[EXERCISE REQUIREMENTS] Please return the lines of the data that contain "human".

[INPUT DATA]
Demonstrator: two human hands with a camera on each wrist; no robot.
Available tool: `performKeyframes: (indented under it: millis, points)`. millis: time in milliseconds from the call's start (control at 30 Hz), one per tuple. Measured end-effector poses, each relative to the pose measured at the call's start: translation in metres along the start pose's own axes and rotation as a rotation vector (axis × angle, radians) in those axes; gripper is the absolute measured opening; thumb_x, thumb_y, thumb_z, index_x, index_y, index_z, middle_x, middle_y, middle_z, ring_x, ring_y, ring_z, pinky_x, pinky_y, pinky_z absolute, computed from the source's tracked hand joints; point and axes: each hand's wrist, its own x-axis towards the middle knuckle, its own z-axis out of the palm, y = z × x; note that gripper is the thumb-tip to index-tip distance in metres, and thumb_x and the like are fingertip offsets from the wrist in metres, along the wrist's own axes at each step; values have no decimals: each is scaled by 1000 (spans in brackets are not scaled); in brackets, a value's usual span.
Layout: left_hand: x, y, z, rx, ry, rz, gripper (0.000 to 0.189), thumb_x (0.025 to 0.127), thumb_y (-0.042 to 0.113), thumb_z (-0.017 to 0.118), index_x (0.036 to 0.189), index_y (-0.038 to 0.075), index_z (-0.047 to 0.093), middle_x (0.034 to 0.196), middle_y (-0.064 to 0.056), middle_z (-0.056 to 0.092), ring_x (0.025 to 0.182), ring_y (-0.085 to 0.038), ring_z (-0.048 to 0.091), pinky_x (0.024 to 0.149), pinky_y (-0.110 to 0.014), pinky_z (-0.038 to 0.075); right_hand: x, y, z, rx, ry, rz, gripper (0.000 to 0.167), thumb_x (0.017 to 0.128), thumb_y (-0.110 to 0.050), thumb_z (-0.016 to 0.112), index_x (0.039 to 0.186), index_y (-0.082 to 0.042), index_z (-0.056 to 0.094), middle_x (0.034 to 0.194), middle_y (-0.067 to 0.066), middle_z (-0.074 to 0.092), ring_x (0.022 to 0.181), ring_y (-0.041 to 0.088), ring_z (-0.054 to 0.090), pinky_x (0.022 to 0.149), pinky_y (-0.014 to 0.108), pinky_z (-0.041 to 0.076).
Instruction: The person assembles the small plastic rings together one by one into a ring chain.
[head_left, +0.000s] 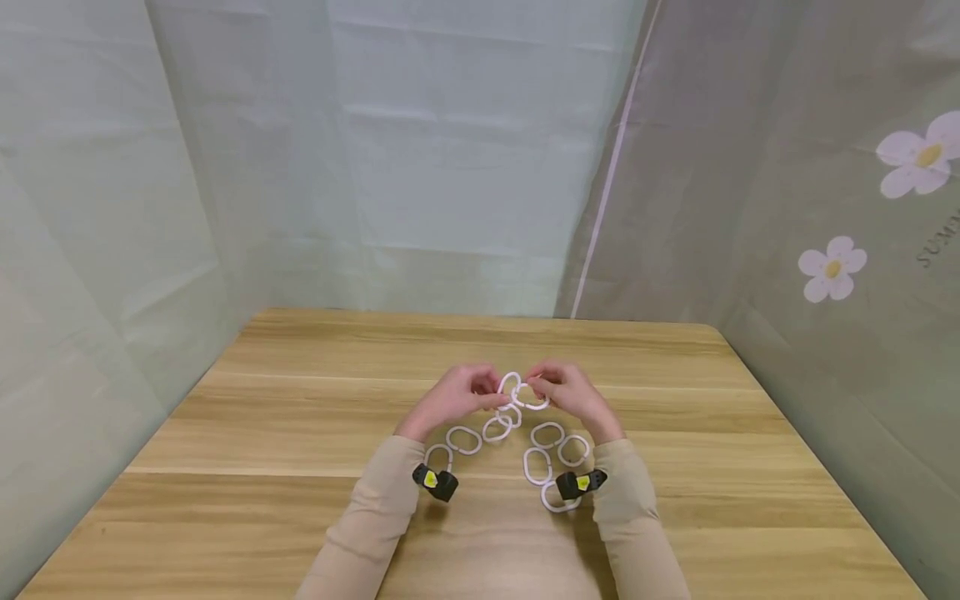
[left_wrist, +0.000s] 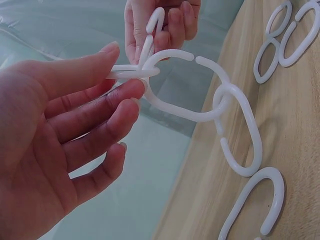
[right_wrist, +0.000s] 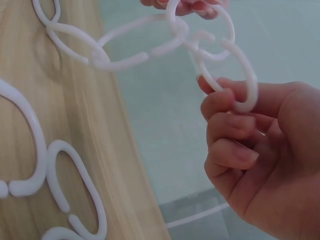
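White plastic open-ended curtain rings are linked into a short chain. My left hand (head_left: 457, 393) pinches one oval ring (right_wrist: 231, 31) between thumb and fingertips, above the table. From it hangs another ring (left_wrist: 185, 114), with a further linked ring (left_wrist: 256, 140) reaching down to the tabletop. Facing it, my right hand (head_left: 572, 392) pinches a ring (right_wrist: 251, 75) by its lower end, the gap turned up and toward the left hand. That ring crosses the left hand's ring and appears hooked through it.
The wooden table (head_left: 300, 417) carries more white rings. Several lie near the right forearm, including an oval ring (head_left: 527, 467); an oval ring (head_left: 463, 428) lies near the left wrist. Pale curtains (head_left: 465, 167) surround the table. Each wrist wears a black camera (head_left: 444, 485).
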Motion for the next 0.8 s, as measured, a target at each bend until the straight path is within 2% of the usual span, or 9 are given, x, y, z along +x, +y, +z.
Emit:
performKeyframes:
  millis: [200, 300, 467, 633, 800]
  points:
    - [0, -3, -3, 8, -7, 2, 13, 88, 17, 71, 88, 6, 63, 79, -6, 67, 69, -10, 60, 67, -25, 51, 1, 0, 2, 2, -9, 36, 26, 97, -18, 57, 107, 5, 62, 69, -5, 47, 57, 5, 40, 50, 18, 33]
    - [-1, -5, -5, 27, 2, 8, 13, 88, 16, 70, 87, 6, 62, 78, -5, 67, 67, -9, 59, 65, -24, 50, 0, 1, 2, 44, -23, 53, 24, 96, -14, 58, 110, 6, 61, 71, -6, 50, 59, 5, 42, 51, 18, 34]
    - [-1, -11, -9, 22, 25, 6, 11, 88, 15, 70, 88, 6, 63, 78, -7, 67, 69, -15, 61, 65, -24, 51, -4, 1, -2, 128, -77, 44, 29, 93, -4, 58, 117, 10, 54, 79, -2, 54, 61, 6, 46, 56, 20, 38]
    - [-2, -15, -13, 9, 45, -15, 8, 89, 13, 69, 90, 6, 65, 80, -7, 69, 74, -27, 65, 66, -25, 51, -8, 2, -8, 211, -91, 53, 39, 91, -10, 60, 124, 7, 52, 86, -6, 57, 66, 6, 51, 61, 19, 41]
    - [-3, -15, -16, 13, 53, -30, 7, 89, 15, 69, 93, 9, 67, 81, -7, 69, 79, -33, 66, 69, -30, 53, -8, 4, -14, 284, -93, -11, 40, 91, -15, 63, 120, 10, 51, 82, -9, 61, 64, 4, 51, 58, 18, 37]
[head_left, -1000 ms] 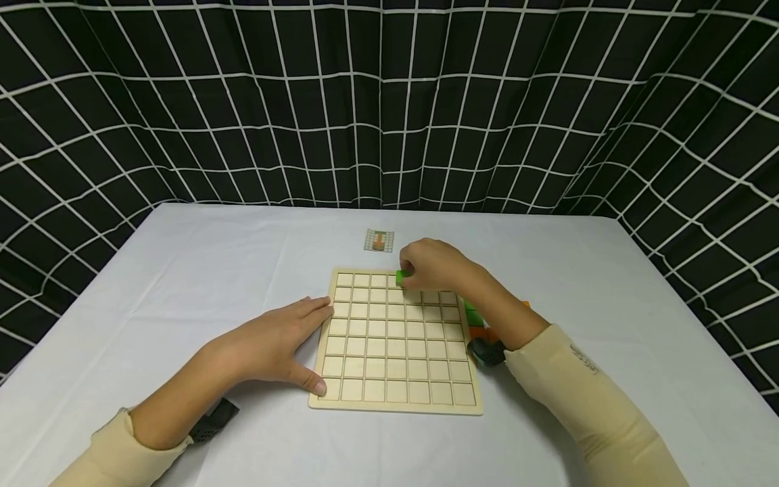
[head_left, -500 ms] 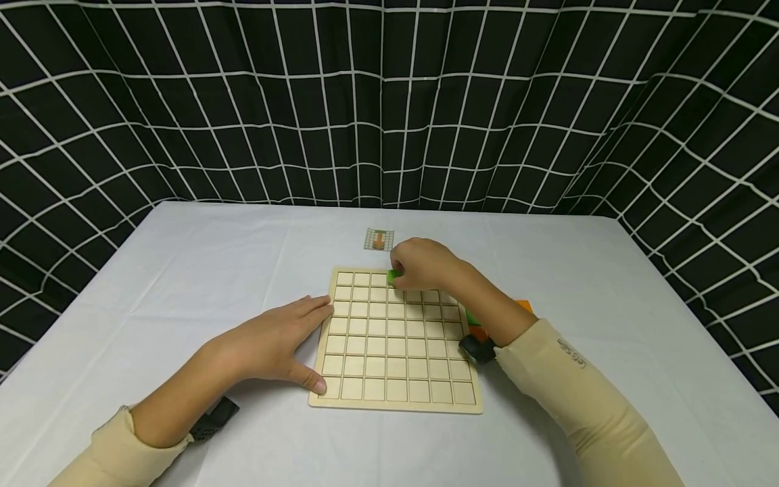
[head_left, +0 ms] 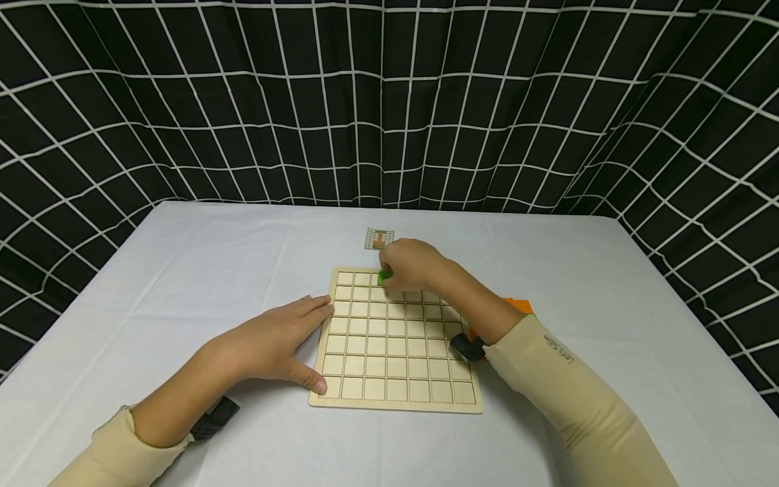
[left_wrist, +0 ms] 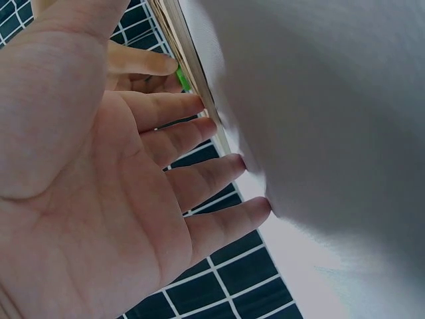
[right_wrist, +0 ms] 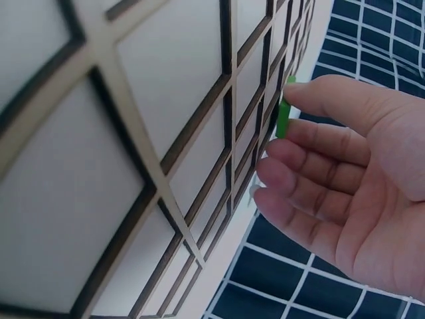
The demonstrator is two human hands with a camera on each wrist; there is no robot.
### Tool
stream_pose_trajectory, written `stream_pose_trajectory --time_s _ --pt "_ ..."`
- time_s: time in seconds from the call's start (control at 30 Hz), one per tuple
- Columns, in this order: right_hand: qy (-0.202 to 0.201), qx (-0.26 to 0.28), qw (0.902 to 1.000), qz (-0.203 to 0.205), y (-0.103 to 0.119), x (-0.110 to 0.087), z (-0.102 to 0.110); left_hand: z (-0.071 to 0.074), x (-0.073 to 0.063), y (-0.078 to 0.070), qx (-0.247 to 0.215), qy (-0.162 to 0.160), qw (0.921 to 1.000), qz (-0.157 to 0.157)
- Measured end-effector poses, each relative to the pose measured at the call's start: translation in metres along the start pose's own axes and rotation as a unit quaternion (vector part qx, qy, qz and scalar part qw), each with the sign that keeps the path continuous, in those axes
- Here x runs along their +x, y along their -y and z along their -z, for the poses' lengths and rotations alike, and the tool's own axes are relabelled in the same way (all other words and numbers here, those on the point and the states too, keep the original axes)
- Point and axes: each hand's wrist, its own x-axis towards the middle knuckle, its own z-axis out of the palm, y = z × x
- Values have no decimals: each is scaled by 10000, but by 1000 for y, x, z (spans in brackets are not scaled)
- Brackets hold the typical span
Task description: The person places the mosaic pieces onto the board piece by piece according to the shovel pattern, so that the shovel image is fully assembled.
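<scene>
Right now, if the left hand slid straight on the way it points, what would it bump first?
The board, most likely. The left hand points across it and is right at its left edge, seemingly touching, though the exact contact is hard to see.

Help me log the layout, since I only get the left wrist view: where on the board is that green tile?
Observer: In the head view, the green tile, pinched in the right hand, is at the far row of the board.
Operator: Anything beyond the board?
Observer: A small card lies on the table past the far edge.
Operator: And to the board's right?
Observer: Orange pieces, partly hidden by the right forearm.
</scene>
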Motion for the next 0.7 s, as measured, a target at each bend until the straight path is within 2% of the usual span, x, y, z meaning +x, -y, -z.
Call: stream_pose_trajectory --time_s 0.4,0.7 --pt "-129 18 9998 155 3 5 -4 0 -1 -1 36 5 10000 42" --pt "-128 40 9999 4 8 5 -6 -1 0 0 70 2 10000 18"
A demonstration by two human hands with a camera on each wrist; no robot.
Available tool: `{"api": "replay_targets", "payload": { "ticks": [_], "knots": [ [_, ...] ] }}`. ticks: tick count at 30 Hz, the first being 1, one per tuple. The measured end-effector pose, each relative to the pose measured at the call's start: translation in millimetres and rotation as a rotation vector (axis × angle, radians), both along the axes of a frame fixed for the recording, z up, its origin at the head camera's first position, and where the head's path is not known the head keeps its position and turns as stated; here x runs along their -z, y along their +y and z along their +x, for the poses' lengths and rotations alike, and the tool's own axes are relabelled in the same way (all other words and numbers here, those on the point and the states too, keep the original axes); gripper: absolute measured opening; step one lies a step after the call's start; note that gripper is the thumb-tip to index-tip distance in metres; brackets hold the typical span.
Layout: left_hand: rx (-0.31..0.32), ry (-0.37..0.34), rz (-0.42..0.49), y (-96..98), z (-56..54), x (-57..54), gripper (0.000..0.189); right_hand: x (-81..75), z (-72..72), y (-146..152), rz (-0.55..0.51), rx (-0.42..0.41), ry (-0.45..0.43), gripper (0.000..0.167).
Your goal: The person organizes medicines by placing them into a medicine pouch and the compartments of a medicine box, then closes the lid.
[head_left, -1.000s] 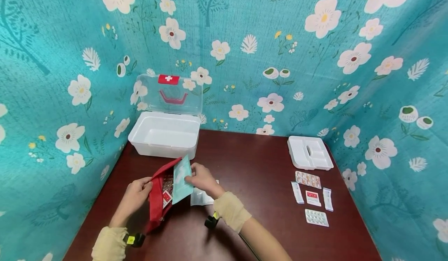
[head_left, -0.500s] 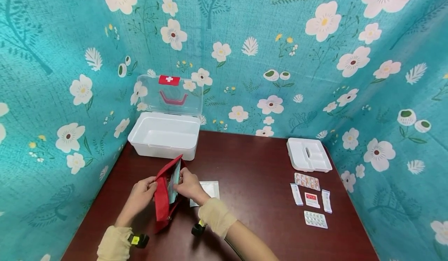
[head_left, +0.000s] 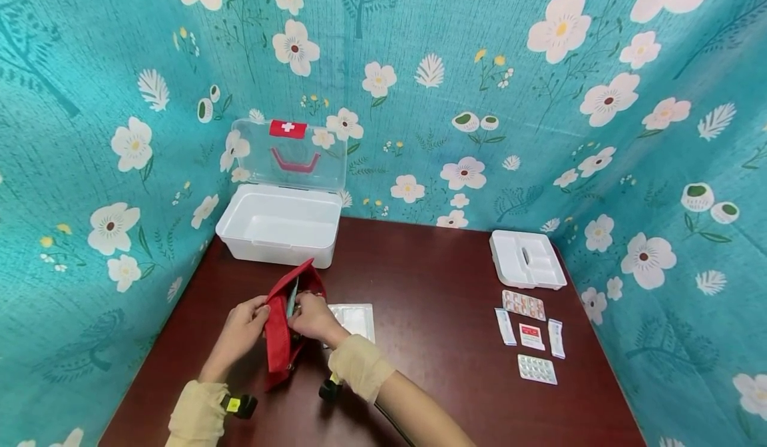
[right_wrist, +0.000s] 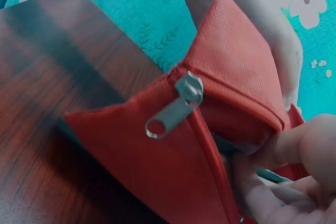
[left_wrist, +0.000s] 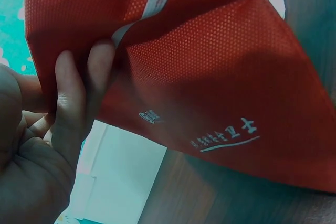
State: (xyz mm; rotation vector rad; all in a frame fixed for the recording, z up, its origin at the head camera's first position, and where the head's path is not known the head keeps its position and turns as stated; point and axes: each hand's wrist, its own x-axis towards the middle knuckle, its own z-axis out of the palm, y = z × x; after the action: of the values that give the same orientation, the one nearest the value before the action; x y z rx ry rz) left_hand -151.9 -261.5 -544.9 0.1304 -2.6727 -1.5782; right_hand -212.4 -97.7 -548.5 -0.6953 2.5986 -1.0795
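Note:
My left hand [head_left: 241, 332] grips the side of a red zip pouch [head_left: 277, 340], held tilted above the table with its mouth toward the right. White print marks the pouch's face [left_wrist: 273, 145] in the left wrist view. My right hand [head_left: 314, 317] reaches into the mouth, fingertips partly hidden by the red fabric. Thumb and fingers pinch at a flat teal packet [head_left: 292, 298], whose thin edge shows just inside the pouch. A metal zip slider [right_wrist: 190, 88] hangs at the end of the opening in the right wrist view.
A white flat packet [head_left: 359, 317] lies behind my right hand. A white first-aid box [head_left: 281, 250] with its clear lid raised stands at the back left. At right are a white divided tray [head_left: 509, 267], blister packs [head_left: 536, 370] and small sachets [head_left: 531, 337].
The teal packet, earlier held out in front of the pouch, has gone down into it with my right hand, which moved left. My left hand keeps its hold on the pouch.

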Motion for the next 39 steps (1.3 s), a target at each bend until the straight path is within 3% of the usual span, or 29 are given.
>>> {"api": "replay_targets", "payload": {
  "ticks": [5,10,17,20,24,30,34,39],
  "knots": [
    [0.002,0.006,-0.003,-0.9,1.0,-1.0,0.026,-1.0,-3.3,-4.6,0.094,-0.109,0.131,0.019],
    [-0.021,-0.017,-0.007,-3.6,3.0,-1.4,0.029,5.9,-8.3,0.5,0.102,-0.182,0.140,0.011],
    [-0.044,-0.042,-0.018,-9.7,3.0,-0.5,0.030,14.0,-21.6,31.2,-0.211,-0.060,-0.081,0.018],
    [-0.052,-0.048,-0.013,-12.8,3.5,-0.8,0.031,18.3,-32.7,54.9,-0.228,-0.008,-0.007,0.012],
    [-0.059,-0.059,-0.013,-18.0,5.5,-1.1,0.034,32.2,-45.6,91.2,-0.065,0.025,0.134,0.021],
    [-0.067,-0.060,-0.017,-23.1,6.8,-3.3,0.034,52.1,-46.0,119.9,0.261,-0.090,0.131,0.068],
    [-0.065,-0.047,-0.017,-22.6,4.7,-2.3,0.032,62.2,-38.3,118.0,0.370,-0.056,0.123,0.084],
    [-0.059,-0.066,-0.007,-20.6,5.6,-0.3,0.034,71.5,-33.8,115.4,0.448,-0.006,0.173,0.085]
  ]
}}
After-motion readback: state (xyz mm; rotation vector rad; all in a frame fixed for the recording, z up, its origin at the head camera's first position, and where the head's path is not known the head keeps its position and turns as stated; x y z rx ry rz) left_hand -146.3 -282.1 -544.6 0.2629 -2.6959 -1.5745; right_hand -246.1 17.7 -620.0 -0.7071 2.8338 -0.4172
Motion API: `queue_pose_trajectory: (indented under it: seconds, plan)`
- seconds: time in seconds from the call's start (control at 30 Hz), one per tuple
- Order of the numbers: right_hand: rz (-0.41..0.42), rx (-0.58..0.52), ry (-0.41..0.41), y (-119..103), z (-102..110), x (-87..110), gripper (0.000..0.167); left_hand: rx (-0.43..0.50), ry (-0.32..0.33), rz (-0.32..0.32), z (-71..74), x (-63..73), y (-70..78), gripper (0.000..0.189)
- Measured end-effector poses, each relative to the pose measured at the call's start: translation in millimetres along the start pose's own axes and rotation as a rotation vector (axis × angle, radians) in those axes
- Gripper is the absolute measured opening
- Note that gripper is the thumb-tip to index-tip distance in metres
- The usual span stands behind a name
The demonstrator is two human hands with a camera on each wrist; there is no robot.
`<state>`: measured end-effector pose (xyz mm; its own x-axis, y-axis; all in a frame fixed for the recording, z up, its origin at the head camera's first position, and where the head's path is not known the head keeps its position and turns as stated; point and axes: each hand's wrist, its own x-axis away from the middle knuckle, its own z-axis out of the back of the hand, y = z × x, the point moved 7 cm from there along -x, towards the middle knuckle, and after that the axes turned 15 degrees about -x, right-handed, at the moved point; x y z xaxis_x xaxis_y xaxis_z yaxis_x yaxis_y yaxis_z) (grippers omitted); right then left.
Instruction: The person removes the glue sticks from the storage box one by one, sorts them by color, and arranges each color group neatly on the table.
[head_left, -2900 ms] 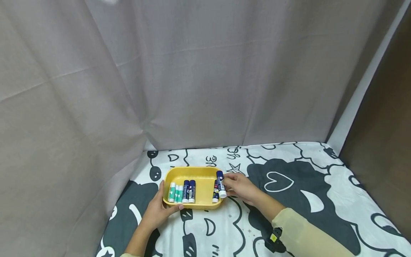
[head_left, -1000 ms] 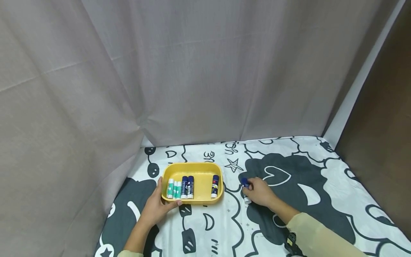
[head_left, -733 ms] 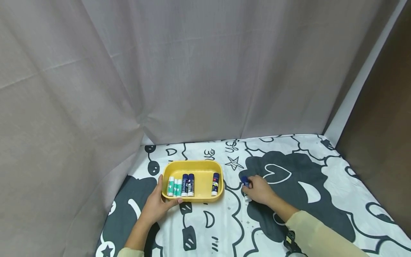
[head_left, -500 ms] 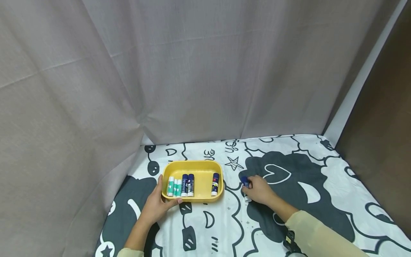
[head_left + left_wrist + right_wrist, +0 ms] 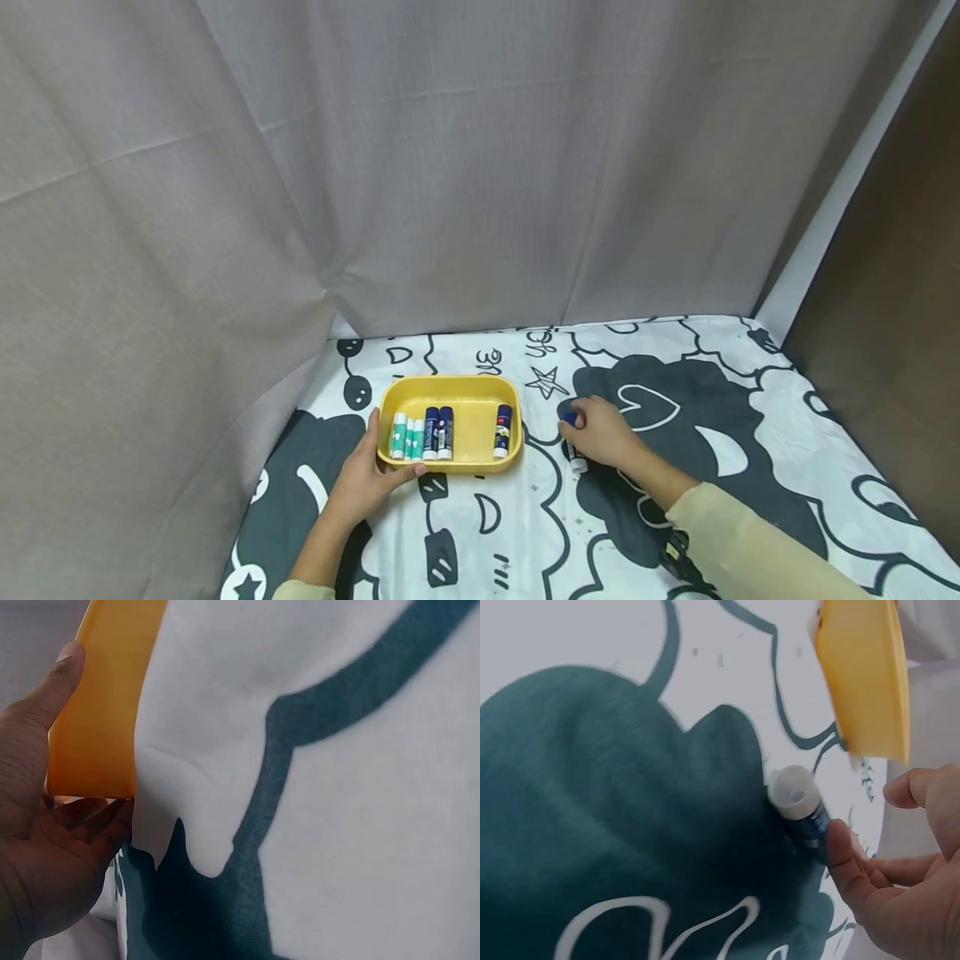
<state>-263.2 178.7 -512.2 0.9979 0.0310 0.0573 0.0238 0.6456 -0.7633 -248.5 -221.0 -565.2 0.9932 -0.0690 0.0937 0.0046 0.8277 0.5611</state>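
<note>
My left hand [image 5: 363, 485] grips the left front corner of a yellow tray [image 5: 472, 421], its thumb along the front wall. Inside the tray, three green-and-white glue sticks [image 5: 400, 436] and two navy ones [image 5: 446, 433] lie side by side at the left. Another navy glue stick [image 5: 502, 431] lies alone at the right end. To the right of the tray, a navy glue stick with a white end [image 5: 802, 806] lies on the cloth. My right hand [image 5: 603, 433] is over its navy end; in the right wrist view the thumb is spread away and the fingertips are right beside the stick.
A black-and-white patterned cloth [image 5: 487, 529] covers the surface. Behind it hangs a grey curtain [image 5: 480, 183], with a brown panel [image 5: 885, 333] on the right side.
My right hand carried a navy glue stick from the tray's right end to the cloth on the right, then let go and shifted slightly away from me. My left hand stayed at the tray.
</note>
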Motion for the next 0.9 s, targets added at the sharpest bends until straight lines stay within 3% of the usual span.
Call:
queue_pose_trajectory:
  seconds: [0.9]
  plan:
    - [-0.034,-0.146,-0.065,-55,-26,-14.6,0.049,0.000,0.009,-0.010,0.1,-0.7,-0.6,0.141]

[TASK RESULT]
Demonstrator: two human hands with a camera on each wrist; no robot.
The demonstrator is two human hands with a camera on each wrist; there is no robot.
A demonstration by two human hands with a camera on each wrist; no robot.
The demonstrator is two human hands with a camera on each wrist; there is no robot.

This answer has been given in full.